For a child, not having secure and safe boundaries for their behaviour, their routines and their everyday living, can be a constant level of stress because those boundaries let them know you are there, and they are safe. Constant stress from not having boundaries can destabilise their natural playfulness and exhibit in challenging and often out of control behaviours.
Boundaries offer a safe space to learn how to communicate, how to express both verbally and non-verbally, they are responsive to behaviour and set foundations for future communication.
As much as children need boundaries, they are also very likely to challenge their boundaries as they develop and learn how to self-regulate. In the same way a goat bashes its head against a barn door, children can hit their head against the boundary again and again and as they do, they learn to be aware of their surroundings and be responsive to the consequences of their choices. In this case their body gives them an egg on their head. Ouch!
So why is the boundary there, and how do we balance a boundary that offers a sense of stability with a boundary that doesn’t crush independence and expression?
Boundaries are not about control, or raising compliant children, they are for children to learn about responsibility, decency and respect through expression. They are not fixed; they are responsive to what is presenting.

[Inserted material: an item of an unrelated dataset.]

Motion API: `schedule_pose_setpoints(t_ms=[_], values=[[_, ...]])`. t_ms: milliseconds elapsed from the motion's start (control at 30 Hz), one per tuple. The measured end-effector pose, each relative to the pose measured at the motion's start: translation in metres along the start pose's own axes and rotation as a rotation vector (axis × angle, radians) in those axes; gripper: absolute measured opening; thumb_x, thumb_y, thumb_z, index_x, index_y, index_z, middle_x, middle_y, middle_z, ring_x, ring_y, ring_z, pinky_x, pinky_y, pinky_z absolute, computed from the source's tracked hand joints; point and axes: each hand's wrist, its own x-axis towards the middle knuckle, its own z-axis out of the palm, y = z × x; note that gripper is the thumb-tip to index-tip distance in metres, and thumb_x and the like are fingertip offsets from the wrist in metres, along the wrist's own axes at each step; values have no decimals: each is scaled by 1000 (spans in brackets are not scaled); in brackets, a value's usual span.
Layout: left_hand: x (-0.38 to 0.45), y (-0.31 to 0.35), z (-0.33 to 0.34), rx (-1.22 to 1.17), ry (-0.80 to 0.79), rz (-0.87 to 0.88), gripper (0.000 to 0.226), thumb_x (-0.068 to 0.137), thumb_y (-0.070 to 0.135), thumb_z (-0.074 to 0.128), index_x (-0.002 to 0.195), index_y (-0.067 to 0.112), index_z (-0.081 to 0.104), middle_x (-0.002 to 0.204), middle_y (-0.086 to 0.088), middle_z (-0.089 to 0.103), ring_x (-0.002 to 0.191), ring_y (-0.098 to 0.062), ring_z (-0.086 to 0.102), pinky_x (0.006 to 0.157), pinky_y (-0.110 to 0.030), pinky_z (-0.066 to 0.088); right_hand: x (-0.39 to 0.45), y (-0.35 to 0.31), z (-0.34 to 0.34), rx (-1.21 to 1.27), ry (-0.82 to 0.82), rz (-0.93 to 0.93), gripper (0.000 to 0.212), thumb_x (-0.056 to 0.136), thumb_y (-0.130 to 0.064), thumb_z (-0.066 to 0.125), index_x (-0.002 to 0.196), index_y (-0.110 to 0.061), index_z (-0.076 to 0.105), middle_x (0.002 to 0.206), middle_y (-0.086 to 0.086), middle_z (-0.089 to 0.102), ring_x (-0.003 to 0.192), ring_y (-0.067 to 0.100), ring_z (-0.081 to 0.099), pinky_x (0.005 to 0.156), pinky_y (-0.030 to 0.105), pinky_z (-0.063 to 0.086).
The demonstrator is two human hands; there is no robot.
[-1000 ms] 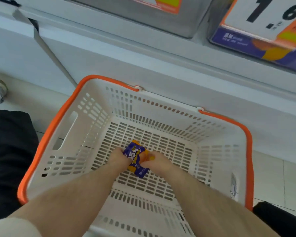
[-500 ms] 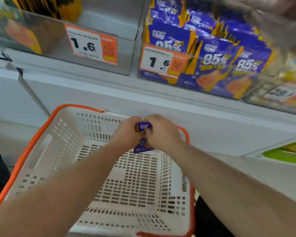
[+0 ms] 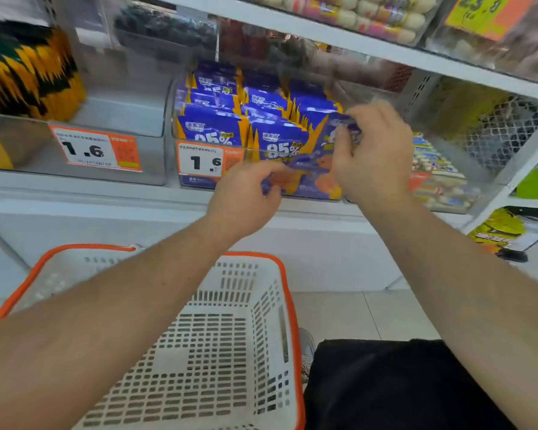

Reacting to a boundary can feel like the only recourse if there is a sense of not being understood or listened to. Yet the reaction, is just that, a re-action and people don’t tend to listen to the behaviour that comes from a re-action.
If you are in re-action, you will not treat people with decency or respect because nothing matters at that point other than the reaction, being right, getting what you want and justifying your behaviour.
We should perhaps pause and ask ourselves why are they hitting their head against the barn door in the first place? Has some verbal or non-verbal communication already happened, have they got a truth to tell, and we have missed or ignored it because we don’t want to hear it? Are they ready for more responsibility? If we want to get underneath these reactions, we need to listen to everything we are seeing and hearing, we need to turn up our communication radar and see, hear and feel the ‘why’.
If we have a base line where communication, listening, responsibility, decency and respect are key principals of responsive boundaries that underlie our parenting, then we have more opportunities to hear what is truly being communicated and see beyond the re-actions to the boundaries.
Is your child ready for more responsibility – regardless of their physical age? If so, offer opportunities to contribute to the running of the home, to life, to work.
If boundaries respond to what is called for and needed in the young person’s growth and development, then they also learn to self-regulate and, well, not do stupid things!
That is a great life lesson and one that lives way beyond our parenting.